### Description of the task
The lines to repeat are those below from the one containing "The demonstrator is" down to the one containing "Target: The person", both included; reproduce them exactly and nothing else.

### Given material
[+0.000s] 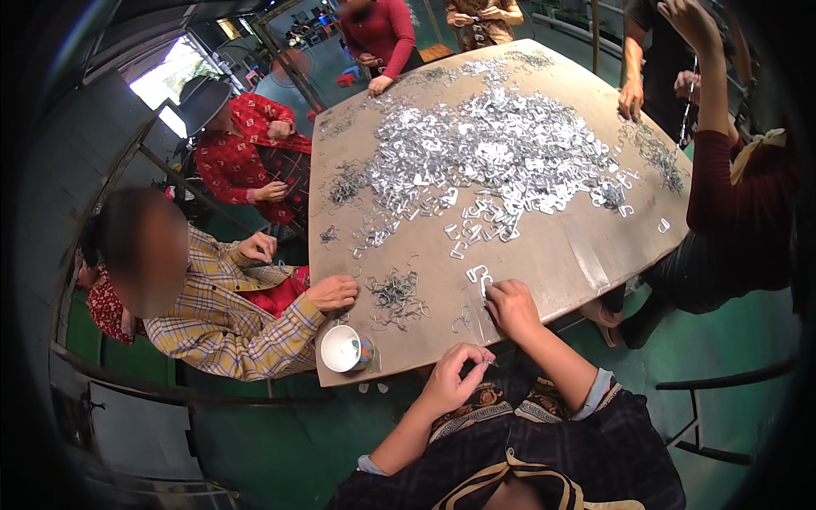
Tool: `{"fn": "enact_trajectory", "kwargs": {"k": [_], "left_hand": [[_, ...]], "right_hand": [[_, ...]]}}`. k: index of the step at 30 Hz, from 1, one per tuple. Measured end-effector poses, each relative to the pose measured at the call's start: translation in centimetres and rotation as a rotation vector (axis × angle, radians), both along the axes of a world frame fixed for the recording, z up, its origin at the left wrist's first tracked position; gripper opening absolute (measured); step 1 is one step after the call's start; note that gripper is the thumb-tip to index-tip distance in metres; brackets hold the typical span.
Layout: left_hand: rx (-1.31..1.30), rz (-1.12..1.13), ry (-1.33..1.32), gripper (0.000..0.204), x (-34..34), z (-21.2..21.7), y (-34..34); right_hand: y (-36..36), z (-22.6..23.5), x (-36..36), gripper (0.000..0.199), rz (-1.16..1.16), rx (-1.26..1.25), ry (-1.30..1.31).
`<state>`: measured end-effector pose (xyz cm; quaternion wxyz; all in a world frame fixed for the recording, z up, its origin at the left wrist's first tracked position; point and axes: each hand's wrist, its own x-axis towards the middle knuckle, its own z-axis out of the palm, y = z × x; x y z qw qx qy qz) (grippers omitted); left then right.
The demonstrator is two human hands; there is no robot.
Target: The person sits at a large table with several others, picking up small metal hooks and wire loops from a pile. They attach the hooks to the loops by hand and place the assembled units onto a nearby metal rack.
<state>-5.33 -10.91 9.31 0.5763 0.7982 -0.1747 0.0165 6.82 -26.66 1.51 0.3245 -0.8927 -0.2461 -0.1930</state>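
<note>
Brown cardboard tabletop point(544, 263) bears silver clips point(501, 144); right hand point(512, 306) presses 1, left hand point(455, 378) pinches another.

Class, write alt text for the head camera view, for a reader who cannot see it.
The person's right hand reaches onto a brown table heaped with small silver metal clips, while the left hand pinches a small piece below the table's edge. Other people sit around; a white cup stands near the corner.

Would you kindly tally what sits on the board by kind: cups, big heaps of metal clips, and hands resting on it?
Cups: 1, the white cup
Big clip heaps: 1, the silver heap
Hands on the board: 4, the right hand, a plaid-sleeved hand, a red-sleeved hand, a bare-armed hand
Total: 6
</note>
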Motion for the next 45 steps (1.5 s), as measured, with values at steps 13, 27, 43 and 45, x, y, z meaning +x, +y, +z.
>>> {"fn": "enact_trajectory", "kwargs": {"k": [13, 27, 43, 45], "left_hand": [[0.120, -0.015, -0.078, 0.012, -0.4, -0.4, -0.6], [0.103, 0.058, -0.069, 0.009, -0.3, -0.8, -0.1], [0.169, 0.219, -0.140, 0.011, -0.1, -1.6, -0.5], [0.176, 0.212, -0.147, 0.011, -0.1, -1.6, -0.4]], "right_hand": [[1.3, -1.5, 1.8, 0.004, 0.005, -0.411, -0.198], [-1.2, 3.3, -1.6, 0.018, 0.016, 0.565, 0.456], [-0.4, 7.0, -9.7, 0.017, 0.108, 0.603, 0.379], [-0.5, 6.8, -9.8, 0.017, 0.096, 0.619, 0.378]]}}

### Task answer
The demonstrator is two human hands; there is no robot.
Target: The person sits at a large table with several others, picking up small metal hooks and wire loops from a pile. They attach the hooks to the loops by hand and place the assembled units onto a nearby metal rack.

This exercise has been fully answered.